▶ **Assignment**
Would you restate the data exactly as given?

▶ **Raw data**
Start of Block

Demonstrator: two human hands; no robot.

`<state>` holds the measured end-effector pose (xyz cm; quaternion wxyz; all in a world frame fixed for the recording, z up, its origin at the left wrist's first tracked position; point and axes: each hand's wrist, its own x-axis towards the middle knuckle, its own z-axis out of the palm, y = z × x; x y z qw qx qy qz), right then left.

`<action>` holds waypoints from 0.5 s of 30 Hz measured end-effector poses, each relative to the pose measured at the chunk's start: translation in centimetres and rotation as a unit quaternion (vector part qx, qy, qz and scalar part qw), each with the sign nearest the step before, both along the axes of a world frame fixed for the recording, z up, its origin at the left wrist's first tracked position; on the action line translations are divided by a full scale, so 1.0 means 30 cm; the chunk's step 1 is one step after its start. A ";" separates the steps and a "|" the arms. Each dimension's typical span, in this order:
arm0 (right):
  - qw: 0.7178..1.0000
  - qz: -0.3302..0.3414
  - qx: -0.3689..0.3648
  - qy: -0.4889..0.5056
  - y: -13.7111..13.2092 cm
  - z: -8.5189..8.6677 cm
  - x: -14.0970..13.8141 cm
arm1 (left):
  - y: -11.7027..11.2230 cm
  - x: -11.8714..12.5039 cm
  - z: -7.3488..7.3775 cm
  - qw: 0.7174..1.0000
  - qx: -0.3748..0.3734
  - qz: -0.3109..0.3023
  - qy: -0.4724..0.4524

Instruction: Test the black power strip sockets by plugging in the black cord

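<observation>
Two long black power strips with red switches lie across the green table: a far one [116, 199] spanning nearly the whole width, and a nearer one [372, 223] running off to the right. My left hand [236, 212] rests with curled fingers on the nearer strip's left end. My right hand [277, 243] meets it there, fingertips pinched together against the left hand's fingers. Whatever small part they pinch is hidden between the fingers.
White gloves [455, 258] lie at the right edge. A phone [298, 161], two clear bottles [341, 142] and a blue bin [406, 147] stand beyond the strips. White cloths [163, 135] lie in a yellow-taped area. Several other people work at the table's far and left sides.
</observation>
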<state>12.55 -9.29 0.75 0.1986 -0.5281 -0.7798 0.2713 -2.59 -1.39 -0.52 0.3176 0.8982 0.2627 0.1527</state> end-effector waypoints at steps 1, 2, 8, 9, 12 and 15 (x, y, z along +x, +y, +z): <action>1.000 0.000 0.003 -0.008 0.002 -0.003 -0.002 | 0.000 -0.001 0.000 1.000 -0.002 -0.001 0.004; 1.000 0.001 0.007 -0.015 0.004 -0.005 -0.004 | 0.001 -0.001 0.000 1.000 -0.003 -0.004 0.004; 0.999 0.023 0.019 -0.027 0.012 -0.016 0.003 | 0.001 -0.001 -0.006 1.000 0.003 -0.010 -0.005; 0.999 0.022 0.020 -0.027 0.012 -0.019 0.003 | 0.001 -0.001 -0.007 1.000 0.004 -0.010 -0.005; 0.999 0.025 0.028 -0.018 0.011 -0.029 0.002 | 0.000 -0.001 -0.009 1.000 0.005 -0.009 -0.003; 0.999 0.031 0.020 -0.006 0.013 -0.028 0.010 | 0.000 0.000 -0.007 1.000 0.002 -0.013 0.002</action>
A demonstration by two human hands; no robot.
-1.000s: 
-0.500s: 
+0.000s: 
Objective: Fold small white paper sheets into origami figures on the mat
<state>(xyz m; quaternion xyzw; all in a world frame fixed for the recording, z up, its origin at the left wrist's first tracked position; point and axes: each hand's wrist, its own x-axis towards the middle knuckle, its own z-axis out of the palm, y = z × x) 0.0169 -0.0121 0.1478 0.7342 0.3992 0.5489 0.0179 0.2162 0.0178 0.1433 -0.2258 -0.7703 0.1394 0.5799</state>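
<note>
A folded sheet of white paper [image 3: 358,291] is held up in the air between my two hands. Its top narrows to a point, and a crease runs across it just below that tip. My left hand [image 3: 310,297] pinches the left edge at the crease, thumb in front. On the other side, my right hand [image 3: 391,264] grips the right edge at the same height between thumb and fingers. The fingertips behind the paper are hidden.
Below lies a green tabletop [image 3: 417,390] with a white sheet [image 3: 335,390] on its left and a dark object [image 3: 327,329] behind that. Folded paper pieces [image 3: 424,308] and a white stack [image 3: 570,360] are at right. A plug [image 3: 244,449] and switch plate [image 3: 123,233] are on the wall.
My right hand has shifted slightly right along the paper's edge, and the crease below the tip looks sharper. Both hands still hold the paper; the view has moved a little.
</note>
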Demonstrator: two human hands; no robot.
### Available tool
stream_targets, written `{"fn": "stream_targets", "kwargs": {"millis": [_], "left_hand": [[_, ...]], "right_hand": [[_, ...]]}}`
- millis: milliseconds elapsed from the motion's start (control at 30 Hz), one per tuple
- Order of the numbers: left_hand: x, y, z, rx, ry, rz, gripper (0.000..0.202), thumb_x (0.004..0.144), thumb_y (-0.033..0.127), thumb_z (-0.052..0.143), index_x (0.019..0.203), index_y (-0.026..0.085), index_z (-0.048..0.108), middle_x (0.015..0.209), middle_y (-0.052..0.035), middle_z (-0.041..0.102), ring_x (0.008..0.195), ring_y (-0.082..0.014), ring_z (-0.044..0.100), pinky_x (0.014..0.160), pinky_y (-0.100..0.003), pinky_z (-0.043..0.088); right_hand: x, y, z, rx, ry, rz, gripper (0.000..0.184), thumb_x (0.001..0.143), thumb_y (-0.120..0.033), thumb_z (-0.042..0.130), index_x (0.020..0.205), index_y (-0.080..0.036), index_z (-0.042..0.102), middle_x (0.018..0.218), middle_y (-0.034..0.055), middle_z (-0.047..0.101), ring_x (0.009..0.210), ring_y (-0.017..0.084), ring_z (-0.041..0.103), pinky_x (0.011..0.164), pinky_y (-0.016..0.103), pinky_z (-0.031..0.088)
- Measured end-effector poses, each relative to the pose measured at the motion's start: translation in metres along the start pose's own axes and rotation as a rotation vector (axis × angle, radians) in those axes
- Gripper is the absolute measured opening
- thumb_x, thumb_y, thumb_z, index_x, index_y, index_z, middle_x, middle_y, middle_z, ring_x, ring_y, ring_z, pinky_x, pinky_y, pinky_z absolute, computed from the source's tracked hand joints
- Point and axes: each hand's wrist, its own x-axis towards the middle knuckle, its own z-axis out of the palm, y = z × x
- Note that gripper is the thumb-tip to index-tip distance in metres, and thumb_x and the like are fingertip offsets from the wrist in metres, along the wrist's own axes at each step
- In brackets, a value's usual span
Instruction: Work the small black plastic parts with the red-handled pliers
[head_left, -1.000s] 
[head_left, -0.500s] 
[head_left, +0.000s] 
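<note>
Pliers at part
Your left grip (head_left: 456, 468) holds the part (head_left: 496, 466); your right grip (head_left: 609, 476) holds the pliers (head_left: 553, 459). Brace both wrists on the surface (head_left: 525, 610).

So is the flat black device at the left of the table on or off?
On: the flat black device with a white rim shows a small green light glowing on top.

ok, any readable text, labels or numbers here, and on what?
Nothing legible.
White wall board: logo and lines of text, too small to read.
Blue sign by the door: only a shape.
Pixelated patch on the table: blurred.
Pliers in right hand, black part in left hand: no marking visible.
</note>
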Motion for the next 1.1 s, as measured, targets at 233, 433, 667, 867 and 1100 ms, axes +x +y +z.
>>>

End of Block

▶ **Result below**
Demonstrator: two human hands; no robot.

`<state>` holds the measured end-effector pose (xyz cm; quaternion wxyz; all in a world frame fixed for the recording, z up, its origin at the left wrist's first tracked position; point and axes: each hand's wrist, its own x-axis towards the middle knuckle, its own z-axis out of the palm, y = z × x; x y z qw qx qy qz), right then left.

`<action>` holds waypoints from 0.5 s of 30 Hz measured end-effector poses, each relative to the pose measured at the chunk's start: translation in centimetres and rotation as a unit quaternion (vector part qx, qy, qz and scalar part qw), each with the sign nearest the step before, both along the axes of a world frame fixed for the recording, z up, its origin at the left wrist's first tracked position; on the action line translations are divided by a full scale, so 1.0 means 30 cm; the chunk's step 1 is one step after its start. A ";" separates the steps and a "|" the arms. Each dimension's typical span, in this order:
arm0 (right):
  - qw: 0.7178..1.0000
  - qz: -0.3302..0.3414
  - qx: -0.3689..0.3648
  - qy: -0.4889..0.5056
  - y: -13.7111..13.2092 cm
  - z: -8.5189..8.6677 cm
  - x: -14.0970..13.8141 cm
arm1 (left):
  - y: -11.7027..11.2230 cm
  - x: -11.8714..12.5039 cm
  - z: -7.3488..7.3775 cm
  - qw: 0.7174..1.0000
  - qx: -0.3748..0.3734
  - qz: -0.3109..0.3023
  - qy: -0.4724..0.4524

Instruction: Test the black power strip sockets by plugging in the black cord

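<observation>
Two long black power strips with red switches lie across the green table: a far one [116, 199] spanning nearly the whole width, and a nearer one [372, 223] running off to the right. My left hand [236, 212] rests with curled fingers on the nearer strip's left end. My right hand [277, 243] meets it there, fingertips pinched together against the left hand's fingers. Whatever small part they pinch is hidden between the fingers.
White gloves [455, 258] lie at the right edge. A phone [298, 161], two clear bottles [341, 142] and a blue bin [406, 147] stand beyond the strips. White cloths [163, 135] lie in a yellow-taped area. Several other people work at the table's far and left sides.
</observation>
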<state>12.55 -9.29 0.75 0.1986 -0.5281 -0.7798 0.2713 -2.59 -1.39 -0.52 0.3176 0.8982 0.2627 0.1527</state> end-effector waypoints at steps 1, 2, 8, 9, 12 and 15 (x, y, z along +x, +y, +z): <action>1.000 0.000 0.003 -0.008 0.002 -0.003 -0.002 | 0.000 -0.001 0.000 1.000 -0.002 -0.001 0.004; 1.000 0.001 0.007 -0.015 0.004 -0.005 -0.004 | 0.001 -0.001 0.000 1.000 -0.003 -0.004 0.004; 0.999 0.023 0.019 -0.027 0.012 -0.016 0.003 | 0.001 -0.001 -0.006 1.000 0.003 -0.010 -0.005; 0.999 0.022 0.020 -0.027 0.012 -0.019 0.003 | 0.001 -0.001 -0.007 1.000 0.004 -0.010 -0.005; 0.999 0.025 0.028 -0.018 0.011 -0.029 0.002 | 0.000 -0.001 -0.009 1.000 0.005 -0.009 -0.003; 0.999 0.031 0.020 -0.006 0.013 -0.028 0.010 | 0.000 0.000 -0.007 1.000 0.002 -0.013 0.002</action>
A demonstration by two human hands; no robot.
-1.000s: 
-0.500s: 
+0.000s: 
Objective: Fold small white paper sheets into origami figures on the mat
<state>(xyz m; quaternion xyzw; all in a world frame fixed for the recording, z up, its origin at the left wrist's first tracked position; point and axes: each hand's wrist, its own x-axis towards the middle knuckle, its own z-axis out of the palm, y = z × x) 0.0169 -0.0121 0.1478 0.7342 0.3992 0.5489 0.0179 0.2162 0.0178 0.1433 -0.2258 -0.7703 0.1394 0.5799</state>
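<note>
A folded sheet of white paper [image 3: 358,291] is held up in the air between my two hands. Its top narrows to a point, and a crease runs across it just below that tip. My left hand [image 3: 310,297] pinches the left edge at the crease, thumb in front. On the other side, my right hand [image 3: 391,264] grips the right edge at the same height between thumb and fingers. The fingertips behind the paper are hidden.
Below lies a green tabletop [image 3: 417,390] with a white sheet [image 3: 335,390] on its left and a dark object [image 3: 327,329] behind that. Folded paper pieces [image 3: 424,308] and a white stack [image 3: 570,360] are at right. A plug [image 3: 244,449] and switch plate [image 3: 123,233] are on the wall.
My right hand has shifted slightly right along the paper's edge, and the crease below the tip looks sharper. Both hands still hold the paper; the view has moved a little.
</note>
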Demonstrator: two human hands; no robot.
### Available tool
stream_targets, written `{"fn": "stream_targets", "kwargs": {"millis": [_], "left_hand": [[_, ...]], "right_hand": [[_, ...]]}}`
- millis: milliseconds elapsed from the motion's start (control at 30 Hz), one per tuple
- Order of the numbers: left_hand: x, y, z, rx, ry, rz, gripper (0.000..0.202), thumb_x (0.004..0.144), thumb_y (-0.033..0.127), thumb_z (-0.052..0.143), index_x (0.019..0.203), index_y (-0.026..0.085), index_z (-0.048..0.108), middle_x (0.015..0.209), middle_y (-0.052..0.035), middle_z (-0.041..0.102), ring_x (0.008..0.195), ring_y (-0.082..0.014), ring_z (-0.044..0.100), pinky_x (0.014..0.160), pinky_y (-0.100..0.003), pinky_z (-0.043..0.088); right_hand: x, y, z, rx, ry, rz, gripper (0.000..0.184), thumb_x (0.001..0.143), thumb_y (-0.120..0.033), thumb_z (-0.042..0.130), index_x (0.020..0.205), index_y (-0.080..0.036), index_z (-0.042..0.102), middle_x (0.018..0.218), middle_y (-0.034..0.055), middle_z (-0.047..0.101), ring_x (0.009..0.210), ring_y (-0.017..0.084), ring_z (-0.041..0.103), pinky_x (0.011..0.164), pinky_y (-0.016..0.103), pinky_z (-0.031..0.088)
- Measured end-effector poses, each relative to the pose measured at the motion's start: translation in metres along the start pose's own axes and rotation as a rotation vector (axis × angle, radians) in those axes
- Gripper is the absolute measured opening
- thumb_x, thumb_y, thumb_z, index_x, index_y, index_z, middle_x, middle_y, middle_z, ring_x, ring_y, ring_z, pinky_x, pinky_y, pinky_z absolute, computed from the source's tracked hand joints
- Point and axes: each hand's wrist, its own x-axis towards the middle knuckle, its own z-axis out of the palm, y = z × x
- Note that gripper is the thumb-tip to index-tip distance in metres, and thumb_x and the like are fingertip offsets from the wrist in metres, along the wrist's own axes at each step
- In brackets, a value's usual span
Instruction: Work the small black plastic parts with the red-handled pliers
[head_left, -1.000s] 
[head_left, -0.500s] 
[head_left, +0.000s] 
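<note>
Pliers at part
Your left grip (head_left: 456, 468) holds the part (head_left: 496, 466); your right grip (head_left: 609, 476) holds the pliers (head_left: 553, 459). Brace both wrists on the surface (head_left: 525, 610).

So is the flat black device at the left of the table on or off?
On: the flat black device with a white rim shows a small green light glowing on top.

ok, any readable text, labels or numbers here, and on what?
Nothing legible.
White wall board: logo and lines of text, too small to read.
Blue sign by the door: only a shape.
Pixelated patch on the table: blurred.
Pliers in right hand, black part in left hand: no marking visible.
</note>
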Motion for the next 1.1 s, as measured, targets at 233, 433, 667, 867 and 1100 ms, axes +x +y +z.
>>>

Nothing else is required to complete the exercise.